Afraid of what my life would look like if I went out on my own, was I going to become a child and youth counsellor already? I was jut getting the momentum of speaking aloud and telling my story...
I loved being in the class with the kids but I still didn't feel like it was enough...I felt good when I got home, content, always a day well spent. I felt good going to the school or placement knowing I was the Justin Bieber of CYCs. My favourite fan club.

 2016 to 2017: Broke my heart, moved out on my own to a foreign small town where I found peace in my self and the things around me. In other words, the unknowing of it all. It was fun discovering Woodstock and myself in the process. SICKNOTWEAK Stock happened and seeing Landsberg up there saying how important it is we share our stories, I couldn't stop thinking about this and the organization. I loved what it stood for.

I had to figure out a ton of big girl things, including how to properly take care of myself and nourish myself, while maintaining physical activity for my brain. But rather than running everyday I Dance or do some fun workouts-switch it up because I can. Still not drinking alcohol and boy does that help.
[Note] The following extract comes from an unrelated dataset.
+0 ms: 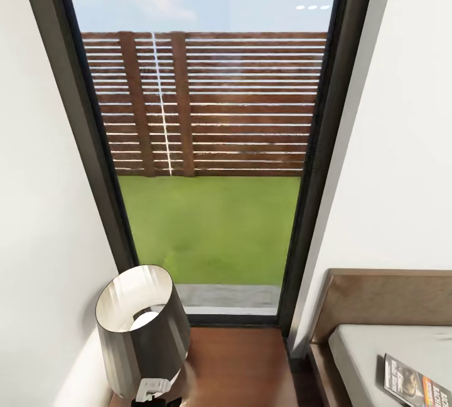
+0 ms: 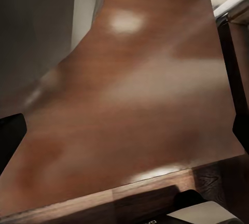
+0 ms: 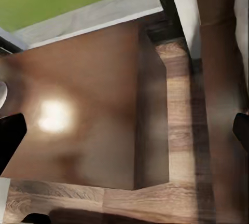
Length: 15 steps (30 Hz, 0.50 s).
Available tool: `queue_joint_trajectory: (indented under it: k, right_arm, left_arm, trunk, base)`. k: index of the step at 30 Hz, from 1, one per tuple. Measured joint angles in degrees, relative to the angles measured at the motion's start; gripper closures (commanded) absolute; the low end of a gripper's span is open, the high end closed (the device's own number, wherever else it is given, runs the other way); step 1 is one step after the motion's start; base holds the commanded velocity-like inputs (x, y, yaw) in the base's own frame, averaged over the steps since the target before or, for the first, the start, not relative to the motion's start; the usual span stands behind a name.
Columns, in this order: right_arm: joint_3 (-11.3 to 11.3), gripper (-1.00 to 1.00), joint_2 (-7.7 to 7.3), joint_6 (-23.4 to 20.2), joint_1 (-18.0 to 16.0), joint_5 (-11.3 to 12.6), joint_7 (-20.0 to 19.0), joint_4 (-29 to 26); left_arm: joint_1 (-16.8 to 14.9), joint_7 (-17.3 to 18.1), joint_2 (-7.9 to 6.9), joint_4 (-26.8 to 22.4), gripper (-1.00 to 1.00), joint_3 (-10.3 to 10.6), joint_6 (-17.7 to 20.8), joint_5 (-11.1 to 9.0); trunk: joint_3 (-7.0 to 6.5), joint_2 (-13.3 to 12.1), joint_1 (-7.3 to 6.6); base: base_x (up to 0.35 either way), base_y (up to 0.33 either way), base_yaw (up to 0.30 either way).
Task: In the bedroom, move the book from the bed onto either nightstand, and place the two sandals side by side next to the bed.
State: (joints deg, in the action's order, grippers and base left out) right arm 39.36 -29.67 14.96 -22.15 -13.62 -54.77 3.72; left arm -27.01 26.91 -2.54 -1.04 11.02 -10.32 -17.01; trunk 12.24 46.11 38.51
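Note:
The book [image 1: 417, 385], dark with an orange band, lies flat on the pale-grey mattress of the bed [image 1: 389, 344] at the lower right of the head view, below the brown headboard. The reddish-brown nightstand [image 1: 238, 363] stands left of the bed, under the window. My left gripper [image 2: 127, 137] hovers open over the nightstand's glossy top [image 2: 129, 89], nothing between its dark fingertips [image 2: 11, 141]. My right gripper [image 3: 124, 136] is open too, above the nightstand's [image 3: 78, 120] edge nearest the bed and the floor strip beside the bed frame [image 3: 223, 79]. The two sandals are out of view.
A lamp with a dark shade [image 1: 141, 325] stands on the nightstand's left part, close to the white wall. A tall dark-framed window [image 1: 207, 143] rises behind. A narrow strip of wood-plank floor [image 3: 181, 130] separates nightstand and bed.

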Motion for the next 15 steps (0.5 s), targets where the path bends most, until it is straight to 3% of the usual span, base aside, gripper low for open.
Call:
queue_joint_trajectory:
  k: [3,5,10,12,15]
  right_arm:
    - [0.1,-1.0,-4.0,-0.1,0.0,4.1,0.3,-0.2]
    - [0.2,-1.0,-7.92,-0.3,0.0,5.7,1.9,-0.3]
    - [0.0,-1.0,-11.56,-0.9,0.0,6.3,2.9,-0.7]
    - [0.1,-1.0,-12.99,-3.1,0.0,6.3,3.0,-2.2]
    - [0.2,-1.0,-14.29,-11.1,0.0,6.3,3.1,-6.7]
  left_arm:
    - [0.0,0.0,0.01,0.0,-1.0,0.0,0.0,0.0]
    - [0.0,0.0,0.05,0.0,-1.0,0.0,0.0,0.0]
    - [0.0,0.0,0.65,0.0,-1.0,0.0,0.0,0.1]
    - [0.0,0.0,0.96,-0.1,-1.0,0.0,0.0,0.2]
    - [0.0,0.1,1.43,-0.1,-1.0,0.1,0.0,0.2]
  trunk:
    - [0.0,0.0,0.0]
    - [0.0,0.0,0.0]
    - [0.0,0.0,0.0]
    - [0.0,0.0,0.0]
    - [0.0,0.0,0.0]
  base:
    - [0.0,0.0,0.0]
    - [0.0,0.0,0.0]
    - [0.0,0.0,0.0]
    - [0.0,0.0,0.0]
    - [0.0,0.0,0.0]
One of the most challenging experiences was when I realized I had to be the one to make the final decision about my program and whether it was worth the risk. When I asked for the withdrawal papers I was informed that was the last day to hand them in, and thanks to my new found love and faith in coincidence, early childhood dream of being on a stage, astrology and numerology I withrdrew. I can go back but I know what these disorders are, after getting an 82 on a physical component I said "I've got this for now, maybe it's time to try something like my hobbies,"
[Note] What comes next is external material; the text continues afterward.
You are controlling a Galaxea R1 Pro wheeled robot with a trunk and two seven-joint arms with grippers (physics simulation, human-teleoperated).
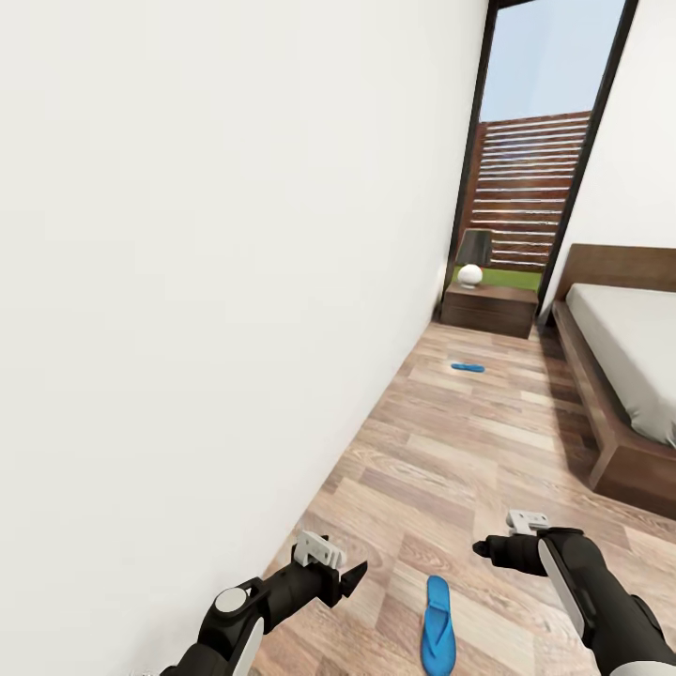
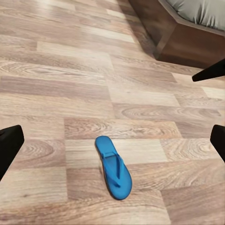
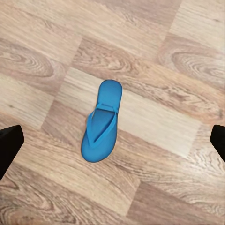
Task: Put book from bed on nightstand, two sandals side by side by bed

Exactly as one of my horoscopes read, I'm pursuing what I want without having to "conform" to society's expectations, my spirit feels free, excited and loving each day contrary to anxious and consistently uncertain. I am working towards a goal that has always been apart of me and who I am. I have the most amazing people in my circle right now and not one of them makes me feel bad for being who I am, pursuing what I need, encouraging me when I don't even know I need it, or taking the risk that I did- leaving everything I know for what I believe in. And ya people who love you support you, but I'm not switching from BMO to TD, I'm going from history to cyc to an event coordinator, operator, helper, make it poossibler (haha) BUT YOU BEST BELIEVE THIS IS GOING TO BE ONE HELL OF A RIDE BECAUSE IM A DREAMER AND A DOER! And a Dorothy.

Having a young mind is nothing but an advantage. Talking to a pharmacy group the other day I was told I have "wisdom that is almost concerning," and I'm humbled by that. But too, a lot of my knowledge and perspectives come from tragedy, suffering, watching children suffer and not being able to do anything about it. I used to think I was sooooo unintelligent. Problem is, that young mind and dream of mine almost got away.

I know what I want and I've taken some weird routes to try and get there, but I'm getting there. I trust my crazy ideas and I know I will influence this world. And I really hope it continues through my mental health work. Not every day is perfect but I'm living my life according to my terms and that's how I get the most use of my personal power.


I'm also no longer afraid to speak up, lovingly, and take action where I see fit versus feeling like I'm just apart of the temporary bandaid.

I'm glad I stuck around to tell my story and share bits and pieces. I'm grateful I'm still alive.
But even more than that, I'm beyond thankful for the current opportunities and what's coming my way next year. I'm going to get loud.

This is my shot, and one day I want to look a young woman in the eyes and rather than saying oh you're so young, it's nice to have someone young in the room, I'm going to give her a high five or fist pump whatever is trendy and say "YOU GO GIRL! WAY TO TAKE THE BULL BY ITS HORNS!"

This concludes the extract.